Susman noted that some insurers no longer provide malpractice insurance in West Virginia because of "certain laws of economics."

"There are 1.8 million people in West Virginia. They could go to Pittsburgh and find 1.8 million people," Susman said.

This company, would be owned by West Virginians," Susman said.

"We're not going anywhere," he said. "Sometimes I think we're better off doing it ourselves."

Susman said he hoped the proposed legislation would be approved within the first 30 days of the legislative session. He asked the doctors for support.

"What you all have to do is stay on top of this issue we need to maintain vigilance. It's a participatory democracy," he said.

Sen. John Unger, D-Berkeley, who arranged the meeting after the City Hospital surgeons requested leave, asked the doctors for patience.

"Surgeons don't rush surgery," he said, and asked the doctors for time to see the bill through.

"You will see a lot of activity in the next two to three weeks," he promised.

"I appeal to you to give the process a little more time than Feb. 1," he said. "If we do not follow through on our obligations, everyone will understand what you're going to do."

For his part, Carrier said the doctors will be "tickled" if the bill gets through the state Senate as it is.

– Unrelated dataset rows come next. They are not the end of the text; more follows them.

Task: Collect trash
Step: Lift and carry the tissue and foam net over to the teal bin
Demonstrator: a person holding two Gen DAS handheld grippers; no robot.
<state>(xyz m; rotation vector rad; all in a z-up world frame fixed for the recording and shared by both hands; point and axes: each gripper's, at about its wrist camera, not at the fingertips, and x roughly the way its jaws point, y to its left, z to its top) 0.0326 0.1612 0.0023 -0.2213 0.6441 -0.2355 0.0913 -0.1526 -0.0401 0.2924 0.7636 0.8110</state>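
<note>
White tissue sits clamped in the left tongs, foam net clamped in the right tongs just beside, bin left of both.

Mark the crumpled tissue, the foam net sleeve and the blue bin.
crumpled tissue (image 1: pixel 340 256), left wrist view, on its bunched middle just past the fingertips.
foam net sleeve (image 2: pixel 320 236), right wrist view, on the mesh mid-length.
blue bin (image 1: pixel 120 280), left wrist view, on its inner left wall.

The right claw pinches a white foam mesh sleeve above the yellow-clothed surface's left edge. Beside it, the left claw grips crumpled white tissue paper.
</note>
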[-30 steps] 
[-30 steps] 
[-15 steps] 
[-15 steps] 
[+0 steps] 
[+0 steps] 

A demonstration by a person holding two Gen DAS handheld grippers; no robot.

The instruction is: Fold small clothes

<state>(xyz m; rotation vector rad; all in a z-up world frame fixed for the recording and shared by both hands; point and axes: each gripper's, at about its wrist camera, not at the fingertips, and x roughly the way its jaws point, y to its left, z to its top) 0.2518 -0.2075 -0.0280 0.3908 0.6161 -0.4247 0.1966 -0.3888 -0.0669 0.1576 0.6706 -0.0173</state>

He didn't promise the physicians wouldn't walk on Feb. 1, but he said their plan is to closely monitor the progress of the bill.

Chief Executive Officer Jon Applebaum said City Hospital is putting together a contingency plan for alternative care if the doctors take leave. Some patients would likely be transferred to Winchester (Va.) Medical Center or to Washington County Hospital in Hagerstown.

He hopes that won't happen.

"I think things look promising," he said. "I'm hearing a lot of optimism. We hope to see progress in the Senate in the next two weeks."